The listing should be printed again without a single change.
+ + + + +
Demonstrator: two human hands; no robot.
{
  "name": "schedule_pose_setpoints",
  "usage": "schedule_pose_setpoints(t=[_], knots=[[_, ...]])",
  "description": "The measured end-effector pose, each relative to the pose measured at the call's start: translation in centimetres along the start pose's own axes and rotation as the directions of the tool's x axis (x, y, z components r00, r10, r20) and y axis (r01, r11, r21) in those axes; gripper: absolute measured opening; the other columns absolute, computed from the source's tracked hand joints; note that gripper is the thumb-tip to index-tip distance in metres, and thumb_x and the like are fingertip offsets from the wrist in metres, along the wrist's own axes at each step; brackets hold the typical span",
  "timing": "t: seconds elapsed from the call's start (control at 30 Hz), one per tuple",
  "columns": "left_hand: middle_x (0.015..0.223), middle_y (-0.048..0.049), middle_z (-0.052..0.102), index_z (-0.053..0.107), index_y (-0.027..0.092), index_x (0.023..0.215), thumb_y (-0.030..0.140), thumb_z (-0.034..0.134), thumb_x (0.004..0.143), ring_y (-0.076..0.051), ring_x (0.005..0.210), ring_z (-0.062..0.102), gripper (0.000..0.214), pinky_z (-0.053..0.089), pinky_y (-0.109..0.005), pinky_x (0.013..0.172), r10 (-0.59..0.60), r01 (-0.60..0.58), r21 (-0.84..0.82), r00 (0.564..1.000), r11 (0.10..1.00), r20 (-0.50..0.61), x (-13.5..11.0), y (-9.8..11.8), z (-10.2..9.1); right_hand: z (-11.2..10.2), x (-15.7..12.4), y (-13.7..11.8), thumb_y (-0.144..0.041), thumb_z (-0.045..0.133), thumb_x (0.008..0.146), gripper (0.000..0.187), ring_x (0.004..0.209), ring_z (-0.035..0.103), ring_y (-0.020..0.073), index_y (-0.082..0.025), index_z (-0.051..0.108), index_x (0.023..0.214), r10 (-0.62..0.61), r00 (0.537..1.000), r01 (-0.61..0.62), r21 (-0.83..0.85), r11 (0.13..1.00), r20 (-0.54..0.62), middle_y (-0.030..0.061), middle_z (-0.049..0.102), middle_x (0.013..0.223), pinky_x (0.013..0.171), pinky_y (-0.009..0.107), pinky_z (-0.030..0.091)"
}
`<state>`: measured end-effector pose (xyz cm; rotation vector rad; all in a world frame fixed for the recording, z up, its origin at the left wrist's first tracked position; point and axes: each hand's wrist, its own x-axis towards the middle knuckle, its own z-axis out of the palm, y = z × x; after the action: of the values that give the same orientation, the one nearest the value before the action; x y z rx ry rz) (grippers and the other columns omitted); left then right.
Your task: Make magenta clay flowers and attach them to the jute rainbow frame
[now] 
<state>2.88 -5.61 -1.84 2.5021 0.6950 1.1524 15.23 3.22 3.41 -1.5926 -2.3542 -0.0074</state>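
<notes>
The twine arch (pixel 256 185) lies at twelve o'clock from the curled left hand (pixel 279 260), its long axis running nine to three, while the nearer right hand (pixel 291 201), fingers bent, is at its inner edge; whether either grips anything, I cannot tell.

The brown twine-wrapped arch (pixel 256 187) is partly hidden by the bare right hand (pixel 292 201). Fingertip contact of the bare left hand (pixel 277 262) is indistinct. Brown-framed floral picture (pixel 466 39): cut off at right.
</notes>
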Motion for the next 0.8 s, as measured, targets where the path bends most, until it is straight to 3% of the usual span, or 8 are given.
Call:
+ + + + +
Completed exercise.
Demonstrator: two human hands; no robot.
{
  "name": "schedule_pose_setpoints",
  "usage": "schedule_pose_setpoints(t=[_], knots=[[_, ...]])",
  "description": "The measured end-effector pose, each relative to the pose measured at the call's start: translation in centimetres along the start pose's own axes and rotation as the directions of the tool's x axis (x, y, z components r00, r10, r20) and y axis (r01, r11, r21) in those axes; gripper: absolute measured opening; the other columns absolute, computed from the source's tracked hand joints; note that gripper is the thumb-tip to index-tip distance in metres, and thumb_x and the like are fingertip offsets from the wrist in metres, along the wrist's own axes at each step; brackets hold the typical span",
  "timing": "t: seconds elapsed from the call's start (control at 30 Hz), one per tuple",
  "columns": "left_hand: middle_x (0.015..0.223), middle_y (-0.048..0.049), middle_z (-0.052..0.102), index_z (-0.053..0.107), index_y (-0.027..0.092), index_x (0.023..0.215), thumb_y (-0.030..0.140), thumb_z (-0.034..0.134), thumb_x (0.004..0.143), ring_y (-0.076..0.051), ring_x (0.005..0.210), ring_z (-0.062..0.102), gripper (0.000..0.214), pinky_z (-0.053..0.089), pinky_y (-0.109..0.005), pinky_x (0.013..0.172), r10 (-0.59..0.60), r01 (-0.60..0.58), r21 (-0.84..0.82), r00 (0.564..1.000), r11 (0.10..1.00), r20 (-0.50..0.61), x (-13.5..11.0), y (-9.8..11.8), z (-10.2..9.1); right_hand: z (-11.2..10.2), x (-15.7..12.4), y (-13.7..11.8), thumb_y (-0.144..0.041), thumb_z (-0.045..0.133), thumb_x (0.008..0.146), gripper (0.000..0.187), ring_x (0.004..0.209), ring_z (-0.035..0.103), ring_y (-0.020..0.073), index_y (-0.082..0.025), index_z (-0.051..0.108), index_x (0.023..0.214), r10 (-0.62..0.61), r00 (0.537..1.000), r01 (-0.61..0.62), r21 (-0.83..0.85), r11 (0.13..1.00), r20 (-0.54..0.62), middle_y (-0.030..0.061), middle_z (-0.049..0.102), middle_x (0.013..0.223), pinky_x (0.013..0.171), pinky_y (-0.009..0.107), pinky_z (-0.030..0.091)"
}
`<state>`: measured end-effector pose (xyz cm; rotation vector rad; all in a world frame fixed for the recording, z up, its origin at the left wrist's first tracked position; point and axes: each hand's wrist, its own x-axis towards the middle knuckle, its own z-axis out of the palm, y = z × x; after the action: of the values that give the same orientation, the one nearest the value before the action; x y z rx ry rz) (grippers and the other columns omitted); left then right.
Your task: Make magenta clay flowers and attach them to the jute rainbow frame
[now] 
<state>2.88 -5.61 -1.84 2.5021 0.6950 1.1524 15.23 3.22 3.41 -1.5926 -2.3542 -0.0074</state>
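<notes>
The twine arch (pixel 256 185) lies at twelve o'clock from the curled left hand (pixel 279 260), its long axis running nine to three, while the nearer right hand (pixel 291 201), fingers bent, is at its inner edge; whether either grips anything, I cannot tell.

The brown twine-wrapped arch (pixel 256 187) is partly hidden by the bare right hand (pixel 292 201). Fingertip contact of the bare left hand (pixel 277 262) is indistinct. Brown-framed floral picture (pixel 466 39): cut off at right.
</notes>
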Motion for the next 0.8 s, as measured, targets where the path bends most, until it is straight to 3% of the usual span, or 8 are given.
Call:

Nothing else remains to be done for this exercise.